Match the string "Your" against each line below, and copy every line that matches.

---------- THE DATA

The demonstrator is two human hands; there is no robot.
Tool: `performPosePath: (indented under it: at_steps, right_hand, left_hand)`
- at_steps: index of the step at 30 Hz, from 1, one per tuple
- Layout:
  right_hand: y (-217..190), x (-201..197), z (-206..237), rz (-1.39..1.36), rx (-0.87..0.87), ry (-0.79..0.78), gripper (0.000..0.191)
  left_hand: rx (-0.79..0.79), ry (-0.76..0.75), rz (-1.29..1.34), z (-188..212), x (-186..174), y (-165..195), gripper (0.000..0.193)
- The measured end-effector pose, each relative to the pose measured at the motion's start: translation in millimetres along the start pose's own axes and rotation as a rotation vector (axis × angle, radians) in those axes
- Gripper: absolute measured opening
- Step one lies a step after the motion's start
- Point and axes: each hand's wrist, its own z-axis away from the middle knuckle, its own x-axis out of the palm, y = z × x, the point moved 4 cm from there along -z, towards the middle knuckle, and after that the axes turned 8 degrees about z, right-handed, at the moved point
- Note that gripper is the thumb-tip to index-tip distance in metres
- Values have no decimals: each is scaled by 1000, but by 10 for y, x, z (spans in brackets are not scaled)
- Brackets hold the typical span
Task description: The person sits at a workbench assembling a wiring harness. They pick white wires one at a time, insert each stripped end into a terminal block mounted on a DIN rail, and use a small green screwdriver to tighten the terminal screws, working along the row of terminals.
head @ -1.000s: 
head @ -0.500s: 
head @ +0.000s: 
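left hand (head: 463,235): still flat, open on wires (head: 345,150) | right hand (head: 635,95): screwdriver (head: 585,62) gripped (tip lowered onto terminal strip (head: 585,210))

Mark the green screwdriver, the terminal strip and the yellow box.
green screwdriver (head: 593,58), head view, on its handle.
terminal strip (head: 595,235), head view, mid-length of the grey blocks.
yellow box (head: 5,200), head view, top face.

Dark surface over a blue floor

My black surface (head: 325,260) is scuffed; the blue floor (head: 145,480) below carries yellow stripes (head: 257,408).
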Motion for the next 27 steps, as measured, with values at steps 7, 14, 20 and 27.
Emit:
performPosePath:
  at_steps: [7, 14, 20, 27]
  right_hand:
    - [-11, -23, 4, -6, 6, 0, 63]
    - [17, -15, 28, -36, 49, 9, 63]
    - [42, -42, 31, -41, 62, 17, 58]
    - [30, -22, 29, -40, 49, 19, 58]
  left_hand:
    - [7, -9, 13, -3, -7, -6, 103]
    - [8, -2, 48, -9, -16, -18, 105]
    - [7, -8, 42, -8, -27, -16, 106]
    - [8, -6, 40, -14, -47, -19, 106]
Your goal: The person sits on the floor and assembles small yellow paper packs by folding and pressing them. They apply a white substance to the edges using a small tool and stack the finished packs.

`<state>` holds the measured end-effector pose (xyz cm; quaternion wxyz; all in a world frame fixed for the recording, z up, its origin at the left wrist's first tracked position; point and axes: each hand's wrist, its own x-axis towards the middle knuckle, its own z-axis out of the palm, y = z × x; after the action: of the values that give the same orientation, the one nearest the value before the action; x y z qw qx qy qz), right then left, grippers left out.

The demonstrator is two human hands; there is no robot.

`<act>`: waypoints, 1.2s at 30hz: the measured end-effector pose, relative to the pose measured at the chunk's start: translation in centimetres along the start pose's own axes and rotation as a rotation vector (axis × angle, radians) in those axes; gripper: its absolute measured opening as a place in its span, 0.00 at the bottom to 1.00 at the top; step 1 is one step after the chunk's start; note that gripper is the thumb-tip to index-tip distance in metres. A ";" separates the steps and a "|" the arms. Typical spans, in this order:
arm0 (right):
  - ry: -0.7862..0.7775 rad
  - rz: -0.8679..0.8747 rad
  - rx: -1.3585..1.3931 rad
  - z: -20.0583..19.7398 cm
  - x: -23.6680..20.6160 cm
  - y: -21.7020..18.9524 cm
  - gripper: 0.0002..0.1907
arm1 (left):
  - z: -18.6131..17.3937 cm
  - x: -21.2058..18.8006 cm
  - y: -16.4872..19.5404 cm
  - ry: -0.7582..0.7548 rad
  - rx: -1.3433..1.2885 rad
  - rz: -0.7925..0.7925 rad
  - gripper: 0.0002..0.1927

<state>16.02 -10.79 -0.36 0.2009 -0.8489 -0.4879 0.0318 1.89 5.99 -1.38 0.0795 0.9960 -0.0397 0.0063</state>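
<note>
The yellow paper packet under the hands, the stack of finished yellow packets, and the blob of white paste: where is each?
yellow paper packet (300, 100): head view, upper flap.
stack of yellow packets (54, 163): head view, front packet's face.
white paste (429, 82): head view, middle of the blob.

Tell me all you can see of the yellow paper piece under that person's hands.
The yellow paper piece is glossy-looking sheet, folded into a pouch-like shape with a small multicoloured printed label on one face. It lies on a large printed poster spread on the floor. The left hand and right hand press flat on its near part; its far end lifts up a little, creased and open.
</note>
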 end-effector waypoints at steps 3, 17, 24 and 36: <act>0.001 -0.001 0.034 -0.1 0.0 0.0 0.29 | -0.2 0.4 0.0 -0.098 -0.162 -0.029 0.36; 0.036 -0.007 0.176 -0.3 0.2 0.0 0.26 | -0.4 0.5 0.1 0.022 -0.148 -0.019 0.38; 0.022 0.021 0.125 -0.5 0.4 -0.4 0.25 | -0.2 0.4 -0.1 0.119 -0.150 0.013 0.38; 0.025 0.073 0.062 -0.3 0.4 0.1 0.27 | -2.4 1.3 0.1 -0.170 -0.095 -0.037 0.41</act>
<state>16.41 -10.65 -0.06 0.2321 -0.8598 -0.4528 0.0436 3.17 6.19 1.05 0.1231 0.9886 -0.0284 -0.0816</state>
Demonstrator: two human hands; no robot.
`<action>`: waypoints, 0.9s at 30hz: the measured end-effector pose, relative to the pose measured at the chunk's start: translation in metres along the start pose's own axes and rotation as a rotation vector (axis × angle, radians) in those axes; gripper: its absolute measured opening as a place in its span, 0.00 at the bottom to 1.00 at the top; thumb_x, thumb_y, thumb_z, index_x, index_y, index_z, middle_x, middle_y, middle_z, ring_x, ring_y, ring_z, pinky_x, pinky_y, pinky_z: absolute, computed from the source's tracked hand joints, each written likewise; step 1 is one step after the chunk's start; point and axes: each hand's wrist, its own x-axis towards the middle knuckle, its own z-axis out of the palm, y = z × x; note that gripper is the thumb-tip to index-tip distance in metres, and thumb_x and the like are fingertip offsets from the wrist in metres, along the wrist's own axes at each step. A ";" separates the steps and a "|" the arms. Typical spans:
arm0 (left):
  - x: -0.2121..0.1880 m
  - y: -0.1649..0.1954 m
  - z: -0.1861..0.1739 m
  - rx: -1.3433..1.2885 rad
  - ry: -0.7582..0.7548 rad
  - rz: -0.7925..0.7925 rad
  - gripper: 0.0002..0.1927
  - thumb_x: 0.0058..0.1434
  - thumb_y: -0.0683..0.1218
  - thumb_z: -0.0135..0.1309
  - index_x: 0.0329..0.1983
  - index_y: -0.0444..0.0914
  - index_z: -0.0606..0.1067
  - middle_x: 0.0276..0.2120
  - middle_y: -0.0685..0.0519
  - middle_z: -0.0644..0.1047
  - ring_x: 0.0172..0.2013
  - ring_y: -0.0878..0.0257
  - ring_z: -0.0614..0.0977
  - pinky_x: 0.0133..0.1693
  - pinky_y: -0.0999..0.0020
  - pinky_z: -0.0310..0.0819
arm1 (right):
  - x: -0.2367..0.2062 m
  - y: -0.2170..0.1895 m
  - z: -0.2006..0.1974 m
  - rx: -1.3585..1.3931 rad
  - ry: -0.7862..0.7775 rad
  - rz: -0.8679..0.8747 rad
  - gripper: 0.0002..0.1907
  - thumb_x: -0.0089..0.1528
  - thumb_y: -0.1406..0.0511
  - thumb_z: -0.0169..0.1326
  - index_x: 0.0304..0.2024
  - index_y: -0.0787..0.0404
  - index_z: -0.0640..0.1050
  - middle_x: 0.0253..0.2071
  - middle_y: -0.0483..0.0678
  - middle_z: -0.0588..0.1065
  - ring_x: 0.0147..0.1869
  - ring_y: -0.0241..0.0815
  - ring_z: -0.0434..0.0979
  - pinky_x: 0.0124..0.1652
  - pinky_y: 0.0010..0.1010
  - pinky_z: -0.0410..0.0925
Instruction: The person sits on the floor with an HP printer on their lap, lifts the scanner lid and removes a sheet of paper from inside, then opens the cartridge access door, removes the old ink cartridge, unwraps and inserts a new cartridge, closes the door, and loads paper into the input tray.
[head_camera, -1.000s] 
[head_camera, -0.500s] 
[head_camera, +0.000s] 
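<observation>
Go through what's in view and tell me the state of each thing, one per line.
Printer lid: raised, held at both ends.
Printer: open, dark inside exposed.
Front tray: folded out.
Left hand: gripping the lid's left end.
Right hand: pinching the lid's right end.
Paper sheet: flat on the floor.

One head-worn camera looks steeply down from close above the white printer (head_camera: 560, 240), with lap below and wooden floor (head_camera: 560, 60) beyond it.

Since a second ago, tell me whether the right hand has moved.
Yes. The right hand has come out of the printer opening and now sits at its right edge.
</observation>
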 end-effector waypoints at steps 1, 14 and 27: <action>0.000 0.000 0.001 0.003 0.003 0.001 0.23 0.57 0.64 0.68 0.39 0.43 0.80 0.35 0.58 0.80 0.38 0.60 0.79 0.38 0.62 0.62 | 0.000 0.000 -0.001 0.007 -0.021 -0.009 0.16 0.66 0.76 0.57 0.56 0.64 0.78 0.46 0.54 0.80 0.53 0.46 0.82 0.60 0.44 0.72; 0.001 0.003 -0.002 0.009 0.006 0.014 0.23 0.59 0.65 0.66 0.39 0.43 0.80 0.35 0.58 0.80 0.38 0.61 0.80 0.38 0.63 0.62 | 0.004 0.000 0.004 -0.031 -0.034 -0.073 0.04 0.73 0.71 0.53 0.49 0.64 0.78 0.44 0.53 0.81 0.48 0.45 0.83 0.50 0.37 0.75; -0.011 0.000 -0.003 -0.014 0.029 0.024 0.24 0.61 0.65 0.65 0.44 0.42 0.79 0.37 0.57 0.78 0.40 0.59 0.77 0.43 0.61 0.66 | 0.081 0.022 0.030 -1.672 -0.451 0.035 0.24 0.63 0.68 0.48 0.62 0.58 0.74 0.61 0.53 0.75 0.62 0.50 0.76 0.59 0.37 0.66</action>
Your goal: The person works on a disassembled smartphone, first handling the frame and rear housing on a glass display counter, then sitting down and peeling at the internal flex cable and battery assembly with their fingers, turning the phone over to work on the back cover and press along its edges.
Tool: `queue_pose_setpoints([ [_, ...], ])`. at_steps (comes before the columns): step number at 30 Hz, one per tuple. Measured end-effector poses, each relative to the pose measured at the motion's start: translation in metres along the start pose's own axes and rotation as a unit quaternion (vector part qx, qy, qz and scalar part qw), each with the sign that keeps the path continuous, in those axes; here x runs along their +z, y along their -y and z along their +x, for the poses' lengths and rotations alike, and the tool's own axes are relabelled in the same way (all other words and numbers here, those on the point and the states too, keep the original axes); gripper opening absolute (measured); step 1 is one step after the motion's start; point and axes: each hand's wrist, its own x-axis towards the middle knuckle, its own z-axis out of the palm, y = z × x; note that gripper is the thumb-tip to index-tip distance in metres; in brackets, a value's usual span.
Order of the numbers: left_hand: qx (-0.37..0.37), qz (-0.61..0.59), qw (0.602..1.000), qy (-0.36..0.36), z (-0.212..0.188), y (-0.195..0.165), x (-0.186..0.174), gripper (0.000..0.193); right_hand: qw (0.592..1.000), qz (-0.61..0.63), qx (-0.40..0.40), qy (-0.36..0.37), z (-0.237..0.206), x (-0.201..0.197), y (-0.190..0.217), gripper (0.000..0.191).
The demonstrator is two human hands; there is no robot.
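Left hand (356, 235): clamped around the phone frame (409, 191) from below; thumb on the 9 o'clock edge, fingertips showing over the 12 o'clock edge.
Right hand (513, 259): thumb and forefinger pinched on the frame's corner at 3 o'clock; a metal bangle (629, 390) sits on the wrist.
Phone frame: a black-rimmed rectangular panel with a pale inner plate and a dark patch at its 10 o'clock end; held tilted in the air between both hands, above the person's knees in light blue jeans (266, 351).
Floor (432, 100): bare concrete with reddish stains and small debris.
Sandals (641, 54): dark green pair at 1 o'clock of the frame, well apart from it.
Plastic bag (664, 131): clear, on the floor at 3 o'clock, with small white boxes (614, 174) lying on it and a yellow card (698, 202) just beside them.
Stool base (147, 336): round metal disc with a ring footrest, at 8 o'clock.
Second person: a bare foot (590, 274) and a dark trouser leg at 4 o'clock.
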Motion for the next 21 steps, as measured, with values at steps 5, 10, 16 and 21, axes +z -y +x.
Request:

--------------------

▸ EXPECTED ANSWER:
Your goal: The person sits on the floor and assembles small yellow paper packs by folding and pressing them. They apply a white substance to the edges using a small tool and stack the finished packs.
Your goal: The person works on a disassembled smartphone, first handling the frame and rear housing on a glass display counter, then sitting down and peeling at the internal flex cable and battery assembly with their fingers, turning the phone over to work on the back cover and press along its edges.

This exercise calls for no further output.